The "kind of graphic" is specified by the name of the graphics function. All of
the `ggformula` data graphics functions have names starting with
`gf_`, which is intended to remind the user that they are formula-based
interfaces to `ggplot2`: `g` for `ggplot2` and `f` for "formula." 
Commonly used functions include

- `gf_point()` for scatter plots
- `gf_line()` for line plots (connecting dots in a scatter plot)
- `gf_density()` or `gf_dens()` or `gf_histogram()` or `gf_dhistogram()` or `gf_freqpoly()` to display distributions of a quantitative variable
- `gf_boxplot()` or `gf_violin()` for comparing distributions side-by-side
- `gf_counts()` for bar-graph style depictions of counts.
- `gf_bar()` for more general bar-graph style graphics

The function names generally match a corresponding function name from `ggplot2`,
although 

  * `gf_counts()` is a simplified special case of `geom_bar()`, 
  * `gf_dens()` is an alternative to `gf_density()` that displays the density plot 
  slightly differently 
  * `gf_dhistogram()` produces a density histogram rather than a count histogram.

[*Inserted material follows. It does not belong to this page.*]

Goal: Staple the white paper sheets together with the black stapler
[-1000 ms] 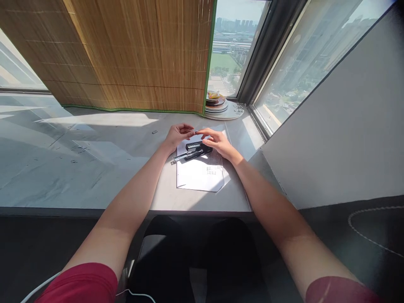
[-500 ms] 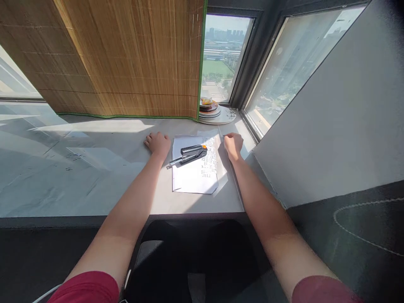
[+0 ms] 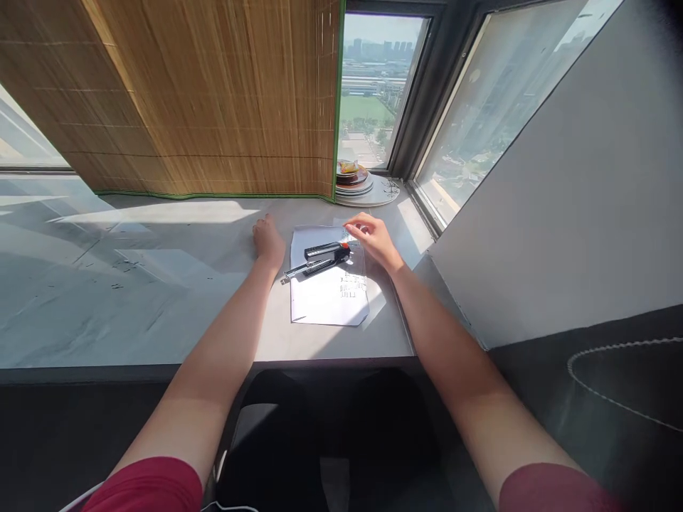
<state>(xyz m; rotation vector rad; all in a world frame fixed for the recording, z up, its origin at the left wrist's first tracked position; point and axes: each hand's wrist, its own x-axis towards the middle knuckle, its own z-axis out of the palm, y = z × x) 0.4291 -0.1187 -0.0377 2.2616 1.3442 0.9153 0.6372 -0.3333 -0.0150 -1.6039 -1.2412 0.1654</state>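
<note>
Stapler (image 3: 323, 250) is lying open on paper (image 3: 320, 304) as the loosely bent right hand (image 3: 373, 238) is shifting inward within reach, the left hand (image 3: 268, 240) curling alongside, either's contents unclear.

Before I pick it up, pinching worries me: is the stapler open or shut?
Open: the stapler has its black top raised apart from the silver rail.

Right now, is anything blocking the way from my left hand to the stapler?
Nothing visible does: between your left hand and the stapler there are only countertop and the flat paper beneath the stapler.
</note>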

Each of the `gf_` functions can create the coordinate axes and fill it in one
operation. (In `ggplot2` nomenclature, `gf_` functions create a frame and add a
layer, all in one operation.)  This is what happens for the first
`gf_` function in a chain.  For subsequent `gf_` functions, new layers are added,
each one "on top of" the previous layers.

## Attributes

Each of the marks in the plot is a *glyph*. Every glyph has graphical *attributes*
(called aesthetics in `ggplot2`) that tell where and how to draw the glyph. 
In the above plot, the obvious attributes are x- and y-position:  
We've told R to put `mpg` along the y-axis and `hp` along the x-asis, as is clear
from the plot.

But each point also has other attributes, including color, shape, size, stroke, fill, 
and alpha (transparency).  We didn't specify
those in our example, so `gf_point()` uses some default values for those --
in this case smallish black filled-in circles.

### Specifying attributes

In the `gf_` functions, you specify the non-position graphical attributes using 
additional arguments to the function.
Attributes can be **set** to a constant value
(e.g, set the color to "blue"; set the size to 2) 
or they can be **mapped** to a variable in the data or some 
expression involving the variables 
(e.g., map the color to `sex`, so sex determines the color groupings)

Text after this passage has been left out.